- **What to work on**:
Leaving nothing out, print each line of the material exactly.

- **Data below**:
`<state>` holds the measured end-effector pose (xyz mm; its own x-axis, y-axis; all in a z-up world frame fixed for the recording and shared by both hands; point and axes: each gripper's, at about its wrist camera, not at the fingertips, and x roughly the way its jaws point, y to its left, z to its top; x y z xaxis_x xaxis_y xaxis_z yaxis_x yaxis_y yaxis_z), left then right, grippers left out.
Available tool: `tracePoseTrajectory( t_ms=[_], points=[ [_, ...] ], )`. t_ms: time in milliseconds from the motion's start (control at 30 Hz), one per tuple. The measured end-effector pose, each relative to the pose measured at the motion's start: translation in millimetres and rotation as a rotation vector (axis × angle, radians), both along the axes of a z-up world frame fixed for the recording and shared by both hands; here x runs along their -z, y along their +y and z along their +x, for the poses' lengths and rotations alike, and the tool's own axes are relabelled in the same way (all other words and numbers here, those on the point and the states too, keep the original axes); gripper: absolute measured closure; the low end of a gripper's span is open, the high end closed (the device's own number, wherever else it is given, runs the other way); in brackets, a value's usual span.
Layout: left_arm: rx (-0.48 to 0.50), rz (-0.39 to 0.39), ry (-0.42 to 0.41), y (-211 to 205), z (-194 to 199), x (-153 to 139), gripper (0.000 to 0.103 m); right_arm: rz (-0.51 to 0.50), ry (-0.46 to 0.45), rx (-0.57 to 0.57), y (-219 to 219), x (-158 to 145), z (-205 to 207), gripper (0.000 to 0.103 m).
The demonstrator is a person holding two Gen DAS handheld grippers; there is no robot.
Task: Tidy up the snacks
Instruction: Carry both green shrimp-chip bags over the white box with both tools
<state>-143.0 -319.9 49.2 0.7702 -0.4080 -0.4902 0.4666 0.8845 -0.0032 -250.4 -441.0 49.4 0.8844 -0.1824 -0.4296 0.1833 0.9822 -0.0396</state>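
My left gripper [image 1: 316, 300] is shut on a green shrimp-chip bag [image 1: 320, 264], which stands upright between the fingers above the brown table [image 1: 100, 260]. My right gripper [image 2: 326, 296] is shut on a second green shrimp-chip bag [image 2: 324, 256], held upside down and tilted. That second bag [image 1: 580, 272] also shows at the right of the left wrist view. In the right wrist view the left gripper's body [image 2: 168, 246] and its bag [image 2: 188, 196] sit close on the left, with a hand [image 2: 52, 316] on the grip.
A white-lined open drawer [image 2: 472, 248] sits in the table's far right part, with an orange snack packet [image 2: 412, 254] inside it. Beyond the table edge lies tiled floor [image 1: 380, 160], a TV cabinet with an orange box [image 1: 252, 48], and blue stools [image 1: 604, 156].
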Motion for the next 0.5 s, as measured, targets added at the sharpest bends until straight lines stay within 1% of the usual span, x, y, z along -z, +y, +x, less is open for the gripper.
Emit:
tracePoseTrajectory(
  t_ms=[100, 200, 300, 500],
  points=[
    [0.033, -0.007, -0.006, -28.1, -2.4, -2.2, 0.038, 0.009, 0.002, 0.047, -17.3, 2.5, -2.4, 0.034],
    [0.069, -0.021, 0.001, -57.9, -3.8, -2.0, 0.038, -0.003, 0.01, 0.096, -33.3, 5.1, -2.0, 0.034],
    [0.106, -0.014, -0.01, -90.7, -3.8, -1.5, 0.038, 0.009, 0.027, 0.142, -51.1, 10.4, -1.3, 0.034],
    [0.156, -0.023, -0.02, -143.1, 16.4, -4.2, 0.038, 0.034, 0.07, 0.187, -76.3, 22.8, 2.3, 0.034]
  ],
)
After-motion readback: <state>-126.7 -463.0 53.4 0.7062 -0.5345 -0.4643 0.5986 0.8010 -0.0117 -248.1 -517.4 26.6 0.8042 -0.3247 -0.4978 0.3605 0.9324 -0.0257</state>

- **Task result**:
`<state>` holds the measured end-effector pose (xyz mm; its own x-axis, y-axis; all in a z-up world frame fixed for the recording and shared by both hands; point and axes: each gripper's, at about its wrist camera, not at the fingertips, and x roughly the way its jaws point, y to its left, z to its top; x y z xaxis_x xaxis_y xaxis_z yaxis_x yaxis_y yaxis_z), left then right, grippers left out.
Available tool: `tracePoseTrajectory( t_ms=[_], points=[ [_, ...] ], )`. t_ms: time in milliseconds from the motion's start (control at 30 Hz), one per tuple. The measured end-effector pose, each relative to the pose measured at the motion's start: translation in millimetres and rotation as a rotation vector (axis × angle, radians), both along the axes of a z-up world frame fixed for the recording and shared by both hands; here x runs along their -z, y along their +y and z along their +x, for the poses' lengths and rotations alike, and the tool's own axes are relabelled in the same way (all other words and numbers here, those on the point and the states too, keep the original axes); gripper: absolute measured closure; the low end of a gripper's span is open, the high end closed (the device's own number, wherever else it is given, runs the other way); in brackets, a value's usual span.
Layout: left_arm: rx (-0.48 to 0.50), rz (-0.39 to 0.39), ry (-0.42 to 0.41), y (-211 to 205), z (-194 to 199), x (-153 to 139), gripper (0.000 to 0.103 m); right_arm: rz (-0.51 to 0.50), ry (-0.46 to 0.45), rx (-0.57 to 0.57), y (-219 to 219), x (-158 to 145), z (-205 to 207), gripper (0.000 to 0.103 m).
The demonstrator is a person holding two Gen DAS handheld grippers; there is no robot.
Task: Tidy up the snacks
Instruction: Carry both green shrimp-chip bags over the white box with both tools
<state>-143.0 -319.9 49.2 0.7702 -0.4080 -0.4902 0.4666 0.8845 -0.0032 -250.4 -441.0 49.4 0.8844 -0.1824 -0.4296 0.1833 0.9822 -0.0396</state>
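My left gripper [image 1: 316, 300] is shut on a green shrimp-chip bag [image 1: 320, 264], which stands upright between the fingers above the brown table [image 1: 100, 260]. My right gripper [image 2: 326, 296] is shut on a second green shrimp-chip bag [image 2: 324, 256], held upside down and tilted. That second bag [image 1: 580, 272] also shows at the right of the left wrist view. In the right wrist view the left gripper's body [image 2: 168, 246] and its bag [image 2: 188, 196] sit close on the left, with a hand [image 2: 52, 316] on the grip.
A white-lined open drawer [image 2: 472, 248] sits in the table's far right part, with an orange snack packet [image 2: 412, 254] inside it. Beyond the table edge lies tiled floor [image 1: 380, 160], a TV cabinet with an orange box [image 1: 252, 48], and blue stools [image 1: 604, 156].
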Motion for the next 0.5 s, as measured, targets added at the sharpest bends until straight lines stay within 1% of the usual span, x, y, z along -z, +y, +x, less is open for the gripper.
Emit:
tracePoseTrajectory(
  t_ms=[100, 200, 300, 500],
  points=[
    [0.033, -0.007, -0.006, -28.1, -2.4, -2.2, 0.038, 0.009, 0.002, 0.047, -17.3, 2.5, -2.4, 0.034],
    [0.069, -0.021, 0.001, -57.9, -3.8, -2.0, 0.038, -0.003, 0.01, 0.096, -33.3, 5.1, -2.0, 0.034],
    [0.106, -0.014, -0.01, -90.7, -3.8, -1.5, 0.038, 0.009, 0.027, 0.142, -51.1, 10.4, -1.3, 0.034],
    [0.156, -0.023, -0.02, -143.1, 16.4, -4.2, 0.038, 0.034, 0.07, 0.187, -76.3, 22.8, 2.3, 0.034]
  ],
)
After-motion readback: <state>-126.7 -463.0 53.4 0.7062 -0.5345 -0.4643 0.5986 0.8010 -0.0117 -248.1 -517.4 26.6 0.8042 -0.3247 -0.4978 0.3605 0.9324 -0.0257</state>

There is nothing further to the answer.